» **Task objective**: Every line of the material must be reproduced exactly.
----------------------------------------
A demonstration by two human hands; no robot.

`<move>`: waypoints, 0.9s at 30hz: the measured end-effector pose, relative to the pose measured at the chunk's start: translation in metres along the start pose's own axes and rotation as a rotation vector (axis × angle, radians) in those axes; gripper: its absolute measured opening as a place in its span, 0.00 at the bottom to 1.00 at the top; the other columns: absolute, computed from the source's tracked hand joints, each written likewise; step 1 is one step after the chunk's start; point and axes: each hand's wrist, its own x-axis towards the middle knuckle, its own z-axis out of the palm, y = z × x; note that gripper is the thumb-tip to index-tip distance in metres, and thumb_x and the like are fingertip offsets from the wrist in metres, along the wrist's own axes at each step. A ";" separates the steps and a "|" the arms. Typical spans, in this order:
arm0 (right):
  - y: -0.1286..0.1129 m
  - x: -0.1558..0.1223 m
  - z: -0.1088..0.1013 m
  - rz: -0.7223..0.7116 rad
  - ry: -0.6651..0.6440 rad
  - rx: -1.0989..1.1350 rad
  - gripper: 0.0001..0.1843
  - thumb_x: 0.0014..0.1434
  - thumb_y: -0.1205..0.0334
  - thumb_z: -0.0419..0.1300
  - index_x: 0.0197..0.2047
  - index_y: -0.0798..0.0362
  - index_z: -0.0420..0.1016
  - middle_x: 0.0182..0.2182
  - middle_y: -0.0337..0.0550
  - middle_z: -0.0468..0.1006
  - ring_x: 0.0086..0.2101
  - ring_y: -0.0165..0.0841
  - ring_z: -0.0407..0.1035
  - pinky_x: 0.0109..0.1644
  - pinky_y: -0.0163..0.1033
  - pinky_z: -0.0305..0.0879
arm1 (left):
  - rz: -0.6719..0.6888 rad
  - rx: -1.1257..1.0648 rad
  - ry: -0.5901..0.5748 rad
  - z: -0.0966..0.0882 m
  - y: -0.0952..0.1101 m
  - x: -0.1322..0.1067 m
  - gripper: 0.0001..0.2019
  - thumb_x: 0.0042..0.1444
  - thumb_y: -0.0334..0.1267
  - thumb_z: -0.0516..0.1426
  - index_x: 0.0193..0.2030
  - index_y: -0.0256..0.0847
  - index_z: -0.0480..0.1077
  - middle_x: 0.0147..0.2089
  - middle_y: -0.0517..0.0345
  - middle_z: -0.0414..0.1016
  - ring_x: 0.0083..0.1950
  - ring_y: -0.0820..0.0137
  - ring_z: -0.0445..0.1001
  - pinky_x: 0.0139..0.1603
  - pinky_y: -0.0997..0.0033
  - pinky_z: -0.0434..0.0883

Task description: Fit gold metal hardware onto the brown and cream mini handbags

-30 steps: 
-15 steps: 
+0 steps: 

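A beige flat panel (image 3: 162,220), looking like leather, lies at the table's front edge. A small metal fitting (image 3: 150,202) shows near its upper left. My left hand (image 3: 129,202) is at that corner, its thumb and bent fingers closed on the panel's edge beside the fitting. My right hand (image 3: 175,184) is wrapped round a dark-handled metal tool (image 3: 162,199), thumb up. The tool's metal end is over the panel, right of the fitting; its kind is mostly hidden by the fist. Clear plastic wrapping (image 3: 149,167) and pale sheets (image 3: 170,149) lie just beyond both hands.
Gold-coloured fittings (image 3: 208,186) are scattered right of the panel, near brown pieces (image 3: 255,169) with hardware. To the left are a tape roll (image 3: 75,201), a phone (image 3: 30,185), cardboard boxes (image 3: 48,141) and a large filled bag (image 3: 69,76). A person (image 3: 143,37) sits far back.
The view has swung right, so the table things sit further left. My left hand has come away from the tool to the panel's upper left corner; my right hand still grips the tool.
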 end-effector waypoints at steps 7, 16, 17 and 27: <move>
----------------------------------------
» **Answer to this problem**:
A demonstration by two human hands; no robot.

`<move>`: waypoints, 0.9s at 30hz: the measured end-effector pose, relative to the pose measured at the chunk's start: translation in metres along the start pose's own axes and rotation as a rotation vector (axis × angle, radians) in those axes; gripper: its absolute measured opening as a place in its span, 0.00 at the bottom to 1.00 at the top; the other columns: absolute, computed from the source's tracked hand joints, each written likewise; step 1 is one step after the chunk's start; point and axes: each hand's wrist, its own x-axis towards the middle knuckle, its own z-axis out of the palm, y = z × x; note that gripper is the thumb-tip to index-tip distance in metres, and thumb_x and the like are fingertip offsets from the wrist in metres, along the wrist's own axes at each step. A ";" separates the steps and a "|" the arms. Typical spans, in this order:
arm0 (right):
  - y: -0.1286..0.1129 m
  - x: -0.1558..0.1223 m
  - z: -0.1088..0.1013 m
  - rz: -0.7223..0.7116 rad
  - ry: -0.6651..0.6440 rad
  - rx: -1.0989..1.1350 rad
  - gripper: 0.0001..0.1843
  - thumb_x: 0.0014..0.1434
  - thumb_y: -0.1205..0.0334
  - thumb_z: -0.0419..0.1300
  - index_x: 0.0197..0.2047
  - index_y: -0.0798..0.0362
  - index_z: -0.0420..0.1016
  - middle_x: 0.0182..0.2182
  - middle_y: -0.0337..0.0550
  - middle_z: -0.0468..0.1006
  - ring_x: 0.0086..0.2101
  - ring_y: -0.0165..0.0841
  - ring_z: -0.0407..0.1035
  - pinky_x: 0.0109..0.1644
  - pinky_y: -0.0163..0.1033
  - pinky_z: -0.0305..0.0879
arm1 (left):
  - rz: -0.6719..0.6888 rad
  - rx: -1.1257..1.0648 rad
  - ry: -0.5901..0.5748 rad
  - z: -0.0966..0.0882 m
  - y: -0.0952..0.1101 m
  - x: -0.1322..0.1067 m
  - gripper: 0.0001..0.2019
  - thumb_x: 0.0042..0.1444
  - thumb_y: -0.0334..0.1267
  - thumb_z: -0.0516..0.1426
  - index_x: 0.0193..0.2030
  - index_y: -0.0256..0.0847
  - index_z: -0.0480..0.1077
  - middle_x: 0.0147..0.2089
  - middle_y: -0.0517..0.0345
  - middle_z: -0.0414..0.1016
  - ring_x: 0.0083..0.1950
  - ring_y: -0.0820..0.0137
  - ring_z: -0.0445..0.1001
  - pinky_x: 0.0139..0.1603
  - pinky_y: -0.0997..0.0033
  - pinky_z: -0.0434..0.0883

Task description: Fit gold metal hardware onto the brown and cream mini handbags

-30 steps: 
-15 steps: 
+0 steps: 

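A beige flat panel (image 3: 162,220), looking like leather, lies at the table's front edge. A small metal fitting (image 3: 150,202) shows near its upper left. My left hand (image 3: 129,202) is at that corner, its thumb and bent fingers closed on the panel's edge beside the fitting. My right hand (image 3: 175,184) is wrapped round a dark-handled metal tool (image 3: 162,199), thumb up. The tool's metal end is over the panel, right of the fitting; its kind is mostly hidden by the fist. Clear plastic wrapping (image 3: 149,167) and pale sheets (image 3: 170,149) lie just beyond both hands.
Gold-coloured fittings (image 3: 208,186) are scattered right of the panel, near brown pieces (image 3: 255,169) with hardware. To the left are a tape roll (image 3: 75,201), a phone (image 3: 30,185), cardboard boxes (image 3: 48,141) and a large filled bag (image 3: 69,76). A person (image 3: 143,37) sits far back.
The view has swung right, so the table things sit further left. My left hand has come away from the tool to the panel's upper left corner; my right hand still grips the tool.
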 end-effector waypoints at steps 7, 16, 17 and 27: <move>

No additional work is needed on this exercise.